Take Your Caller’s Perspective

As software developers, many of us have been trained to dive right into implementation. As soon as we learn about a problem, we think about how to code a solution.


But this is not always the right approach. Sometimes, it makes more sense to step back and look at the big picture, to try to see how the piece we’re working on will fit into the whole system. Many integration and incompatibility issues can be solved if we take a moment to consider them up front. The expression is “ready, aim, fire” not “fire, aim, ready.”


So then what do we need to know before we dive into implementation?


Start by taking your caller’s perspective. In other words, when writing an API, don’t think about what you want to get as parameters but rather think about what your client wants to give you. This advice is echoed in the sixth SOLID principle in software development, which we refer to as the Dependency Inversion Principle.


We normally think about implementing an API without giving much consideration to how our clients want to call our API. But that can make it awkward for our callers so instead, we take their perspective and build a method signature for our API that corresponds to what our callers want to give us.


Of course, sometimes what our callers want to give us is not what we want to receive, and it’s part of our job to reconcile this. For example, if our caller wants us to parse a document on a server then they may want to give us the URL of that document on a server. In this case, they’re asking us, the API provider, to do two things. First, they’re asking us to locate and retrieve the document from the server then they’re asking us to parse the document. This may make perfect sense from the caller’s perspective but these two activities, when combined together, make our API very difficult to test. What we should do instead is break them up internally using a simple technique called peeling.


Peeling can be useful in situations where the first things we need to do is retrieve some data we’ll then act on.
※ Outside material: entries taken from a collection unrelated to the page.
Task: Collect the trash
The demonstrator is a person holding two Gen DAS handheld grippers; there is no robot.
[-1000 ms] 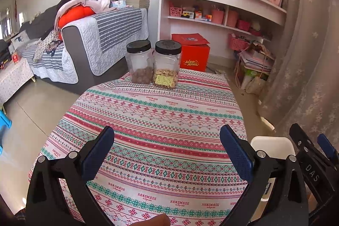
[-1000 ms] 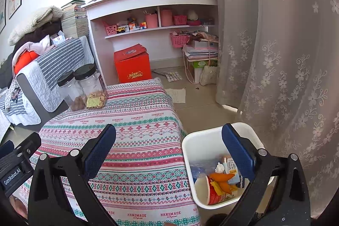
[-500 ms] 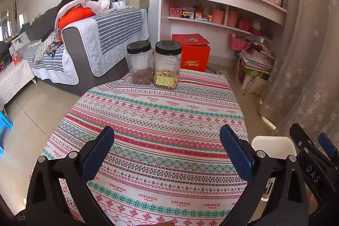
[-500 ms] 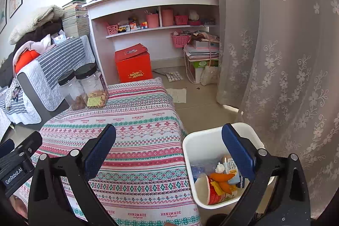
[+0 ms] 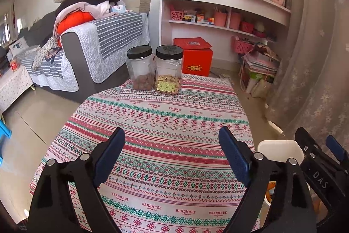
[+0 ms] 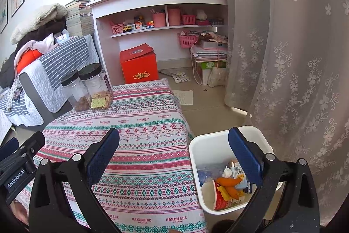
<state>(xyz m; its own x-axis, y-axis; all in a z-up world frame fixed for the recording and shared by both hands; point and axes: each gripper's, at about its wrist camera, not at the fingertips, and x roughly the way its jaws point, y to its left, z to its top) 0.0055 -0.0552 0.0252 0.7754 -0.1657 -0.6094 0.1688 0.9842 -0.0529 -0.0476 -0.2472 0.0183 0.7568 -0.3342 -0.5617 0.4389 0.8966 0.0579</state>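
Observation:
A white trash bin (image 6: 209, 145) stands on the floor right of the table; it holds a red cup, orange peels and wrappers (image 6: 229, 185). Its rim also shows in the left wrist view (image 5: 279, 147). My right gripper (image 6: 173, 152) is open and empty, held above the table's right edge and the bin. My left gripper (image 5: 171, 152) is open and empty above the patterned tablecloth (image 5: 165, 123). No loose trash shows on the cloth.
Two black-lidded jars (image 5: 169, 69) (image 5: 140, 68) with snacks stand at the table's far edge. A grey sofa (image 5: 87, 47) is at the left, a white shelf unit (image 6: 161, 21) and red box (image 6: 139, 67) behind, a lace curtain (image 6: 294, 58) on the right.
Both grippers have stayed open and empty; the views have shifted only slightly.

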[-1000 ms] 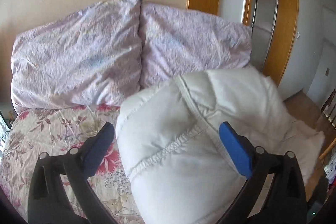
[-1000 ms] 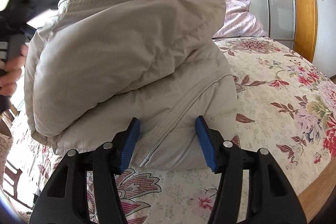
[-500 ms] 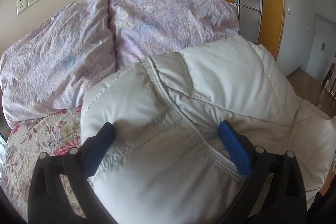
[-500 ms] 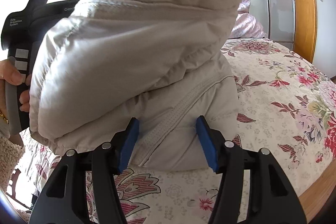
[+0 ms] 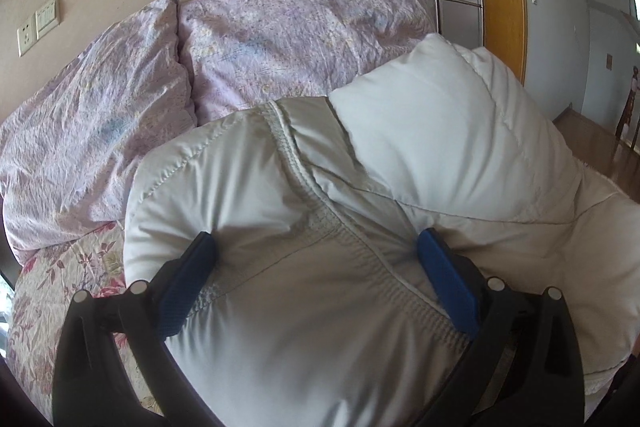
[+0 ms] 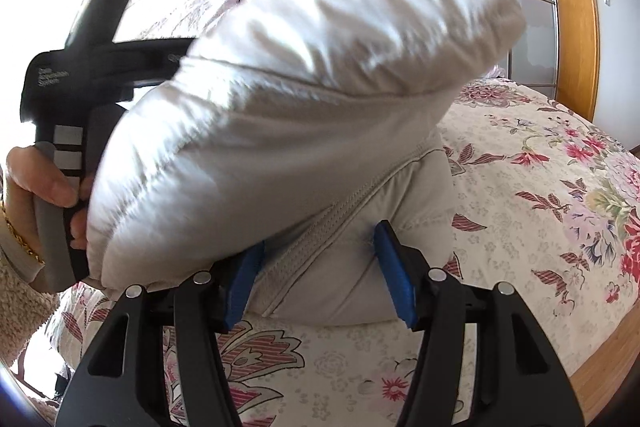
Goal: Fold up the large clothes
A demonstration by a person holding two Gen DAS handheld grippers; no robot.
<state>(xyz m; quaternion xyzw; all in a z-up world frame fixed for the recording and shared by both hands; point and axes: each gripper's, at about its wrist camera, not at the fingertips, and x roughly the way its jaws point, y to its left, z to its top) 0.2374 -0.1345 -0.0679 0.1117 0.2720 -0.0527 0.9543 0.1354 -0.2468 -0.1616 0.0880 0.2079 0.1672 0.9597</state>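
Both claws clamp the puffy jacket (image 5: 400, 155): left claw (image 5: 316, 267), right claw (image 6: 320, 267). It's soft, slippery, springy, so you grip seams, not padding.

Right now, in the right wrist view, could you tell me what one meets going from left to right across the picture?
Person's hand on the left gripper's handle → white puffer jacket → floral bedspread → wooden door frame.

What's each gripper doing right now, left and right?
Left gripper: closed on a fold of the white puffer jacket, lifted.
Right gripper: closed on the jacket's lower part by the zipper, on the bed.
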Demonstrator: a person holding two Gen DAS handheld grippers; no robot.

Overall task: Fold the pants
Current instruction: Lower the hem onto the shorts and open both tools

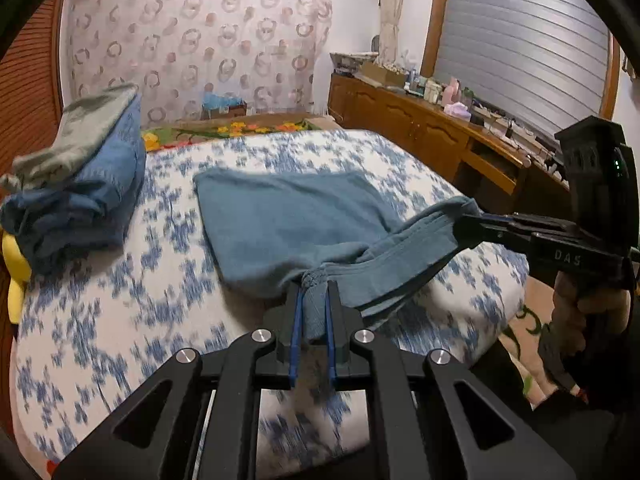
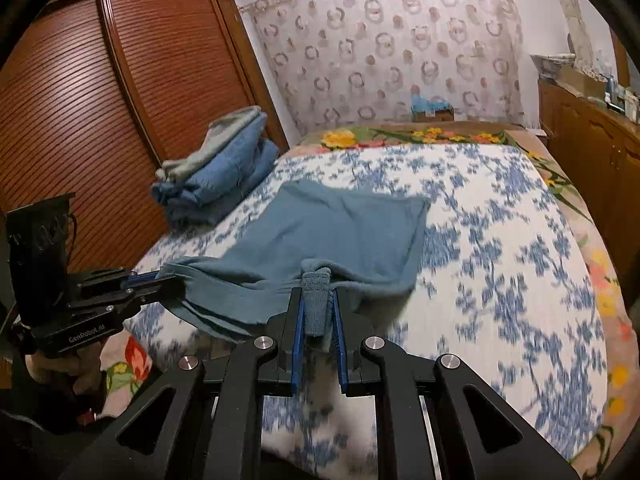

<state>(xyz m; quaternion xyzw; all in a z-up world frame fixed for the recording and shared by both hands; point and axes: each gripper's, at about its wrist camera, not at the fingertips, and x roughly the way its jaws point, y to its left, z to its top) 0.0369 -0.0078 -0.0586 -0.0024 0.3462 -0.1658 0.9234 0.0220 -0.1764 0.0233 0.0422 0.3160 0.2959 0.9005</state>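
left gripper (image 1: pixel 312 300) – pinching teal pants (image 1: pixel 280 216) cuff | right gripper (image 2: pixel 318 300) – clamped on other cuff | pants half lifted off floral bedspread (image 2: pixel 500 240)

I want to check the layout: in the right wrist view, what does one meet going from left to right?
Left gripper clamped on the teal pants' edge → stack of folded blue and grey clothes → teal knit pants → right gripper clamped on their bunched cuff → blue-and-white floral bedspread → brown wooden cabinet.
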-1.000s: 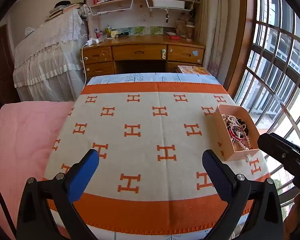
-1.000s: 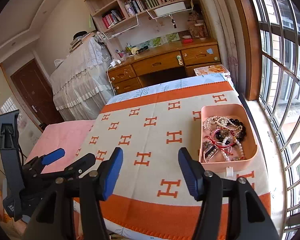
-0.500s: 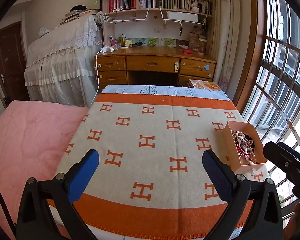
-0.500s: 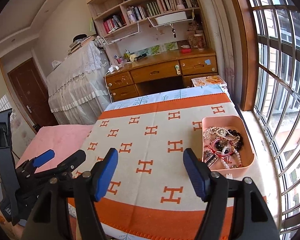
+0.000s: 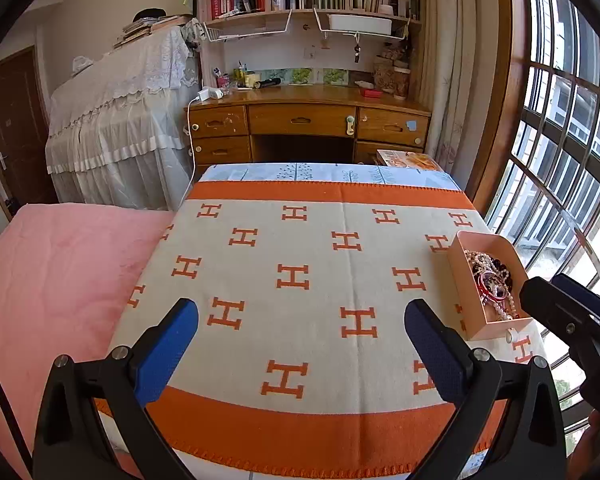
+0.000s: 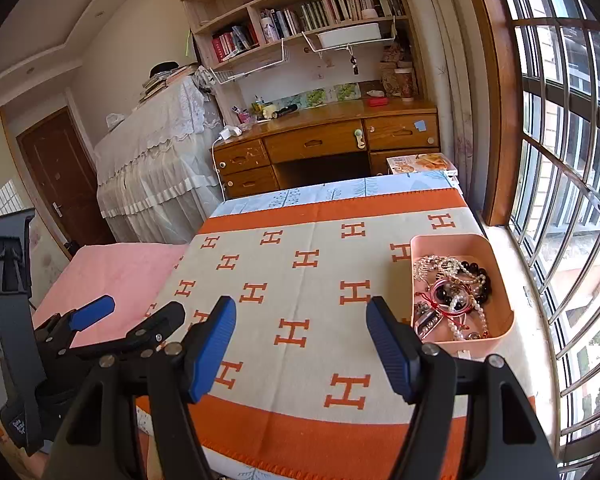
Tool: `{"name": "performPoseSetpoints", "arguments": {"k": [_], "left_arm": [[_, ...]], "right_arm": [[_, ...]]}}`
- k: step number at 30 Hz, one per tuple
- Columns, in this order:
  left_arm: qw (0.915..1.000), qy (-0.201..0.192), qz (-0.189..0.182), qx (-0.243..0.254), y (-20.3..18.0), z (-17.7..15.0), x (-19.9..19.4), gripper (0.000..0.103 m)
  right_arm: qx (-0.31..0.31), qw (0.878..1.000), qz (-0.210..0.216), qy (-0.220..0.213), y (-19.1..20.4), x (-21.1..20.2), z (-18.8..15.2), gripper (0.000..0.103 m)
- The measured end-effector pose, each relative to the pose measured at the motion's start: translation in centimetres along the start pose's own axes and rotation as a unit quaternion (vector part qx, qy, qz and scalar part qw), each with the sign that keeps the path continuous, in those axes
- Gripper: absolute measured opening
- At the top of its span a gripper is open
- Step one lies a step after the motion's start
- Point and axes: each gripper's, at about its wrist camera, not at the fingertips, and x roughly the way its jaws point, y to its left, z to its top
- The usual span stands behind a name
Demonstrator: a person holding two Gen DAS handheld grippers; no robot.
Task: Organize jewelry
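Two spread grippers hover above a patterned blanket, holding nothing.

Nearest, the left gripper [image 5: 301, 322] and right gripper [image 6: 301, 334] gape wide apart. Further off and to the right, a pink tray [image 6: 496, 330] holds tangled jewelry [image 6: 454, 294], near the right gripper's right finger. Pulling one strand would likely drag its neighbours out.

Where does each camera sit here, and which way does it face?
Left wrist: on the left claw, facing across the blanket toward the desk; its open fingers and the right claw's tip show.
Right wrist: on the right claw, facing likewise; its open fingers and the left claw show at left.
Shared: blanket, desk, pink tray of jewelry.
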Motion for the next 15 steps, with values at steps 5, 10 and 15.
{"name": "performPoseSetpoints", "arguments": {"k": [5,10,15], "left_arm": [[1.0000,0.004,-0.002,0.002,-0.05,-0.10,0.27,0.102],[0.9999,0.012,-0.005,0.007,-0.29,-0.31,0.65,0.102],[0.9998,0.017,-0.010,0.010,-0.53,-0.50,0.99,0.102]], "right_arm": [[-0.008,1.000,0.001,0.004,0.24,0.27,-0.10,0.068],[-0.007,1.000,0.003,0.008,0.09,0.57,-0.50,0.068],[0.000,1.000,0.005,0.013,-0.13,0.96,-0.80,0.068]]}}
The first few lines of our API are involved in locating and accessing the data. If we use peeling to extract these lines out into its own method, our API can call this method then call the main method with the document to parse. This breaks the dependency on needing a web server to retrieve a document because we can test the code that parses the document by passing a document to the internal method rather than spinning up a web server. If we don’t create a peel then in order to test our API we would have to bring up a web server.


Most of the time, by taking our caller’s perspective, we can forge method signatures that are more convenient to our callers so they’re easier to use. This can greatly simplify the software we build.


Taking our caller’s perspective can also help us create better encapsulation because it reinforces information on an object having an inside and an outside. This allows us to hide implementation details inside of an object so that those outside are unaware of those details, and when they change, callers are not affected.


Taking our caller’s perspective helps us build out observable behaviors in a system, which can provide a great deal of overarching cohesion to our software.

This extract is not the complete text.